Conversion vers l’agriculture de conservation, recherche d’autonomie pour l’alimentation, nouvelle activité pour sécuriser la situation économique, Martin Gabriel engage l’exploitation familiale dans une nouvelle voie depuis son installation en 2015. À 24 ans, associé dans le Gaec de Saint-Éloi avec sa mère Catherine, Martin sait que l’orientation qu’il prend n’est pas simple : « En agriculture de conservation, il faut davantage raisonner. Depuis trois mois, avec les conditions météo difficiles, nous avons modifié l’assolement quatre fois… Nous venons aussi de repousser la construction d’un bâtiment pour les vaches laitières. Le contexte économique n’est pas favorable. Je dois recontacter les fournisseurs et la banque pour faire le point, avec l’objectif de commencer la construction l’année prochaine. » Le jeune homme est déterminé, mais lucide compte tenu de la conjoncture.

Après son BTS, Martin met un pied dans l’agriculture de conservation en préparant une licence en expertise agro-environnementale. Il part ensuite en Amérique du Sud, aux États-Unis et au Canada. Grâce à sa formation et ses observations, Martin est persuadé que l’agriculture de conservation représente l’avenir, tout en étant conscient qu’il n’a pas toutes les connaissances nécessaires. « Je voulais changer rapidement, mais j’y vais progressivement », reconnaît-il. L’exploitation est en cours de conversion pour la troisième campagne. Il n’y a plus de labour depuis deux ans, et la charrue a été revendue. Un semoir Väderstad pour le travail simplifié et un décompacteur Actisol ont été achetés en 2014. Martin pense revendre la herse rotative et le déchaumeur à dents. Le parc matériel sera réduit et adapté à ses nouvelles pratiques : semoir, petit déchaumeur superficiel, herse, décompacteur, rouleau.

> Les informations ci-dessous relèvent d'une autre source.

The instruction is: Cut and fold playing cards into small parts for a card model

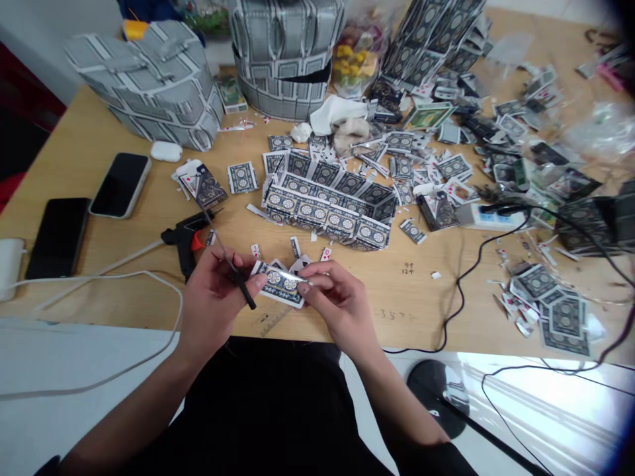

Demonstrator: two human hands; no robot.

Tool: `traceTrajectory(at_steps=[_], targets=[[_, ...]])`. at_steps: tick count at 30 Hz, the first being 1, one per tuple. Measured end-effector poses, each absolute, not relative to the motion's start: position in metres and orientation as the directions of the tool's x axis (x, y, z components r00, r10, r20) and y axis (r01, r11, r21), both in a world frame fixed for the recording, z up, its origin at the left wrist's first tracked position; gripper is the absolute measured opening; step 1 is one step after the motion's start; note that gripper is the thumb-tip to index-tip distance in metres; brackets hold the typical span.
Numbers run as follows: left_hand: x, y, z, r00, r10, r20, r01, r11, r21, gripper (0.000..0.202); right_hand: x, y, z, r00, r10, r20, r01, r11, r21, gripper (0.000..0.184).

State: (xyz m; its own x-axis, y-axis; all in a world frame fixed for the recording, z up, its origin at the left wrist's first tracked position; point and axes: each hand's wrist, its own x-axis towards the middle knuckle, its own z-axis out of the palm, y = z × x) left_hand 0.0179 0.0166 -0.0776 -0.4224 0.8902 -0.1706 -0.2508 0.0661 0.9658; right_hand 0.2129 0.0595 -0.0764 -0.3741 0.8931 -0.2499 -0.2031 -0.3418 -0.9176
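Observation:
My left hand (211, 304) is closed on the left end of a folded playing card (280, 281) with a dark patterned back. Tucked in the same hand is a thin tool with a black end (243, 287); its exact kind is unclear. The fingers of my right hand (342, 301) pinch the card's right end. Under the card lie more playing cards (300, 263) and a clear ruler (274, 322), partly hidden. Just beyond my hands stands a long open box made of folded cards (327, 211). A black glue gun (184, 238) lies beside my left hand.
Two phones (120, 185) and a white earbud case (166, 151) are on the left. Card-woven baskets (282, 66) stand at the back. Cut cards and scraps (526, 132) cover the right side. A black cable (461, 284) runs from a power strip (489, 216) over the front edge.

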Motion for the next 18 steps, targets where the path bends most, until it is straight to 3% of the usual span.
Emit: traceTrajectory(at_steps=[5,12,18], targets=[[0.016,0.0194,-0.0748,-0.374,0.912,-0.166,-0.253,0.072,0.965,0.04,0.2164,0.0576,-0.0797,-0.456,0.868,-0.196,-0.145,-0.29,-0.946,0.017],[0.0156,0.0194,-0.0743,-0.261,0.93,-0.258,-0.229,0.2,0.953,0.042,0.2107,0.0591,-0.0772,-0.492,0.838,-0.234,-0.134,-0.339,-0.931,0.017],[0.0162,0.0199,-0.0733,-0.215,0.948,-0.234,-0.139,0.208,0.968,0.031,0.2089,0.0582,-0.0789,-0.499,0.833,-0.24,-0.116,-0.339,-0.934,0.02]])
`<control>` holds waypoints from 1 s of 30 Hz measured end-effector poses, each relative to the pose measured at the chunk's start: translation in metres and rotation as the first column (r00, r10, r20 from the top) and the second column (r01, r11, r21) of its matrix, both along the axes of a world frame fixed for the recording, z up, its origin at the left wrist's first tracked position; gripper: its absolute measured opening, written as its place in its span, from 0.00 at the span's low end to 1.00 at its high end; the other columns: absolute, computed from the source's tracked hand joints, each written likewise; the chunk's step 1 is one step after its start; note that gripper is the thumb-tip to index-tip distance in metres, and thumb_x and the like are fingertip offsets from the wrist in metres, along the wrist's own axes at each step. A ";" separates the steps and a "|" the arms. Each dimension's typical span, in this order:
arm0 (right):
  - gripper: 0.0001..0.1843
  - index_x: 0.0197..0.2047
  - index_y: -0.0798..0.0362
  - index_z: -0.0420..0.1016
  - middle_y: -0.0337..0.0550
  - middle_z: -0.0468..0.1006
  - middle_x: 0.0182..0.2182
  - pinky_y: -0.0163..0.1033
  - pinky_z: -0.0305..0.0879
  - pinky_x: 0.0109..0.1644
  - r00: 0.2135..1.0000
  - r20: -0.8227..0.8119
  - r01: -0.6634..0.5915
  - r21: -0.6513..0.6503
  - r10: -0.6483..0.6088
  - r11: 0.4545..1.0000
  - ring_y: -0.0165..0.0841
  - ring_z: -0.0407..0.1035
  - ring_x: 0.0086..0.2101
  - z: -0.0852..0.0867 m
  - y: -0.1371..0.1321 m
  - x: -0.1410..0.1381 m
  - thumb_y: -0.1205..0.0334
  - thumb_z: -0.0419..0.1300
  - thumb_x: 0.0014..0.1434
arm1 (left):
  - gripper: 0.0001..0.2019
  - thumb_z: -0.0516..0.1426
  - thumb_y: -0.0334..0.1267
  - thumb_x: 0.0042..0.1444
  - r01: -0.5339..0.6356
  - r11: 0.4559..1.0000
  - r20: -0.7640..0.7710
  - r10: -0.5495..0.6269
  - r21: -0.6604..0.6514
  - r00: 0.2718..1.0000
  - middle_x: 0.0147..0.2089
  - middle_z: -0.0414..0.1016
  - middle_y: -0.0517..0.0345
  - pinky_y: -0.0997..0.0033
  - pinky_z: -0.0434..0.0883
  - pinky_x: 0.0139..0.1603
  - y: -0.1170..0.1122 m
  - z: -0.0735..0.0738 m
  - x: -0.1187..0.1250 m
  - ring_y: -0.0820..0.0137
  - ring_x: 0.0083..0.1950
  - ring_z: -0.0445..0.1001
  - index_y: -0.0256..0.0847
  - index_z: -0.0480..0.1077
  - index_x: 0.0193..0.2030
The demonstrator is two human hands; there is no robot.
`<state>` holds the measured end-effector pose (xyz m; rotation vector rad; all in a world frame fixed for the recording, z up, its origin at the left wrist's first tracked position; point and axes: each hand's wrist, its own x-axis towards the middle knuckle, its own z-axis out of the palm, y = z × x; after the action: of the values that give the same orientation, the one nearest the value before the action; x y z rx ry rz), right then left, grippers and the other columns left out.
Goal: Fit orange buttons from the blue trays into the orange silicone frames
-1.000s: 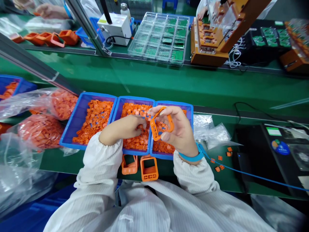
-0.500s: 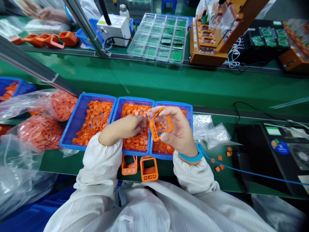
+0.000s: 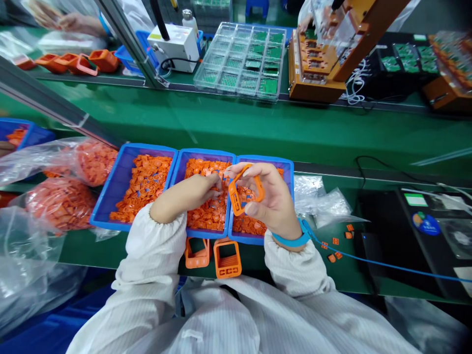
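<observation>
My right hand [image 3: 275, 196] holds a squarish orange plastic frame [image 3: 236, 200] by its edges, tilted above the right blue bin [image 3: 291, 169]. My left hand [image 3: 197, 191] reaches over the middle blue bin [image 3: 179, 160], its fingers bent and pressed together near the small orange plastic pieces [image 3: 208, 216] there. Whatever lies between those fingertips is hidden. A third blue bin [image 3: 106, 196] of small orange pieces [image 3: 143, 182] stands to the left. Close to my body are two stacks of orange frames, a left stack [image 3: 197, 263] and a right stack [image 3: 228, 272].
Plastic bags of orange pieces [image 3: 61, 204] lie left of the bins. Clear bags [image 3: 332, 206], several loose orange bits [image 3: 335, 241] and a black device [image 3: 409, 246] are to the right. A blue cord [image 3: 368, 262] runs from my right wristband. Behind stands a clear tray of green boards [image 3: 241, 61].
My left fingers have shifted slightly within the middle bin. My right hand keeps the orange frame in nearly the same place. A dark shape has come in at the far-left bin.
</observation>
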<state>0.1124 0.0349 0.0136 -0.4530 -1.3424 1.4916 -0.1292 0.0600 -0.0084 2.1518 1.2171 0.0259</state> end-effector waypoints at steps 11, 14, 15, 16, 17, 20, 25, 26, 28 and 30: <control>0.25 0.55 0.43 0.71 0.47 0.78 0.59 0.58 0.69 0.69 1.000 0.024 0.015 0.006 -0.015 1.000 0.43 0.73 0.62 0.004 -0.001 0.001 0.49 0.74 0.60 | 0.05 0.61 0.34 0.65 0.047 0.992 0.114 -0.061 0.121 0.992 0.42 0.85 0.55 0.69 0.73 0.51 0.005 0.006 0.001 0.65 0.44 0.82 0.41 0.79 0.41; 0.24 0.55 0.43 0.71 0.46 0.78 0.59 0.56 0.70 0.69 1.000 0.012 0.007 0.007 -0.007 1.000 0.42 0.73 0.62 0.004 -0.001 0.001 0.51 0.74 0.61 | 0.03 0.62 0.34 0.64 0.005 0.993 0.053 -0.011 0.119 0.999 0.39 0.85 0.56 0.71 0.71 0.43 0.004 0.007 0.001 0.67 0.38 0.81 0.40 0.78 0.39; 0.23 0.56 0.42 0.71 0.46 0.78 0.59 0.56 0.69 0.69 1.000 0.005 0.005 0.012 -0.005 1.000 0.42 0.73 0.63 0.003 -0.001 0.001 0.52 0.73 0.61 | 0.03 0.62 0.34 0.63 -0.005 0.994 0.034 0.001 0.114 0.999 0.38 0.85 0.56 0.71 0.71 0.41 0.004 0.006 0.002 0.68 0.36 0.80 0.40 0.77 0.38; 0.23 0.56 0.42 0.71 0.45 0.78 0.59 0.55 0.69 0.70 1.000 0.001 0.007 0.019 -0.007 1.000 0.42 0.73 0.63 0.003 -0.001 0.001 0.53 0.73 0.61 | 0.03 0.62 0.34 0.63 -0.007 0.994 0.019 0.005 0.106 1.000 0.37 0.84 0.56 0.71 0.70 0.40 0.005 0.004 0.002 0.68 0.35 0.80 0.40 0.77 0.38; 0.23 0.56 0.42 0.71 0.45 0.78 0.59 0.55 0.69 0.70 1.000 0.002 0.010 0.025 -0.010 1.000 0.42 0.73 0.63 0.003 -0.001 0.001 0.53 0.73 0.61 | 0.03 0.62 0.34 0.63 -0.001 0.995 0.013 -0.001 0.099 1.000 0.37 0.84 0.56 0.71 0.70 0.40 0.005 0.002 0.002 0.68 0.35 0.79 0.40 0.77 0.38; 0.24 0.56 0.43 0.71 0.46 0.79 0.59 0.56 0.69 0.70 1.000 0.022 0.012 0.025 -0.013 1.000 0.42 0.73 0.63 0.003 0.000 0.001 0.51 0.73 0.61 | 0.04 0.60 0.32 0.63 0.046 0.993 0.028 -0.049 0.112 0.998 0.41 0.84 0.54 0.69 0.72 0.46 0.005 -0.003 0.003 0.65 0.42 0.80 0.40 0.77 0.38; 0.24 0.56 0.43 0.70 0.46 0.79 0.58 0.56 0.70 0.69 0.999 0.034 0.021 0.029 -0.022 0.999 0.43 0.73 0.62 0.003 0.000 0.001 0.49 0.73 0.61 | 0.06 0.58 0.32 0.64 0.073 0.991 0.042 -0.078 0.111 0.996 0.40 0.82 0.52 0.66 0.73 0.48 0.002 -0.002 0.007 0.64 0.42 0.79 0.40 0.77 0.37; 0.24 0.56 0.43 0.71 0.46 0.79 0.58 0.55 0.70 0.69 0.999 0.035 0.022 0.028 -0.023 0.999 0.43 0.73 0.62 0.003 0.001 0.001 0.49 0.73 0.61 | 0.06 0.58 0.32 0.65 0.075 0.992 0.042 -0.079 0.101 0.996 0.39 0.81 0.52 0.66 0.73 0.47 0.002 0.000 0.008 0.64 0.40 0.79 0.40 0.77 0.37; 0.24 0.56 0.42 0.71 0.46 0.79 0.58 0.55 0.71 0.68 0.999 0.038 0.020 0.019 -0.020 1.000 0.43 0.74 0.62 0.002 0.001 0.002 0.49 0.73 0.61 | 0.06 0.58 0.32 0.65 0.081 0.993 0.043 -0.085 0.089 0.995 0.38 0.81 0.52 0.66 0.73 0.47 0.002 0.002 0.010 0.64 0.40 0.79 0.40 0.76 0.37; 0.24 0.55 0.43 0.71 0.46 0.79 0.57 0.55 0.71 0.68 0.999 0.036 0.022 0.019 -0.022 1.000 0.42 0.74 0.61 0.002 0.001 0.002 0.49 0.73 0.61 | 0.06 0.57 0.32 0.65 0.073 0.993 0.043 -0.077 0.087 0.996 0.41 0.82 0.51 0.65 0.73 0.48 0.002 0.006 0.010 0.63 0.43 0.79 0.39 0.75 0.37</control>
<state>0.1143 0.0358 0.0156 -0.4836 -1.3750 1.4577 -0.1194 0.0617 -0.0028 2.2569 1.1261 0.0968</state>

Deux évolutions importantes sont engagées pour l’élevage : la construction d’un nouveau bâtiment pour les vaches laitières et l’acquisition d’un robot de traite. « Nous avons beaucoup travaillé avec le spécialiste « bâtiment » du contrôle laitier et visité des installations », souligne Martin. La construction sera en bois, avec une ouverture filet le long de la table d’alimentation, du caillebotis, des fosses, logettes et de l’aire paillée. L’édifice actuel sera scindé en deux : une partie pour les génisses et vaches taries, et une autre pour l’atelier de maraîchage bio qui se mettra en place l’an prochain. Le robot entre dans cette logique de souplesse dans l’organisation du travail.

Des couverts depuis deux ans

En matière d’alimentation, Martin axe l’évolution sur la santé des animaux : « L’herbe a un impact positif sur la rumination et la digestion. » Pour compenser la diminution programmée du maïs ensilage dans les rations, l’exploitation développe les prairies temporaires avec des mélanges multi-espèces. La luzerne a également fait son apparition, récoltée en foin, ensilage ou enrubannage. L’objectif du jeune éleveur est de parvenir à une base fourragère riche en protéines et en fibres, complémentée avec du maïs épi ou du maïs grain humide. Une ration qu’il adoptera peu à peu en 2017-2018. D’ores et déjà, la consommation de tourteaux de colza et de soja a diminué d’un quart.

Martin implante des couverts depuis deux ans , généralement à base de quatre espèces : un protéagineux (féverole, pois…), une graminée (avoine ou seigle), une légumineuse et une crucifère (radis, moutarde…). Un quart à un tiers de ces couverts est prélevé pour les bêtes, le reste étant classiquement détruit vers la mi-novembre pour implanter des cultures de printemps.

Au printemps prochain, Florent, le mari d’une des quatre sœurs de Martin, viendra rejoindre le Gaec. À 40 ans, il quitte un métier de cadre dans le secteur du traitement des déchets pour une nouvelle vie professionnelle, après une formation en BPREA. À son arrivée, sera lancé un nouvel atelier de production de légumes de plein champ et sous serres froides. Un hectare et demi d’une prairie permanente a été converti en bio l’an dernier, et le démarrage se fera sur 0,5 ha en 2017. L’exploitation est éloignée des bassins de consommation, mais Martin et Florent misent sur la restauration collective et les magasins locaux.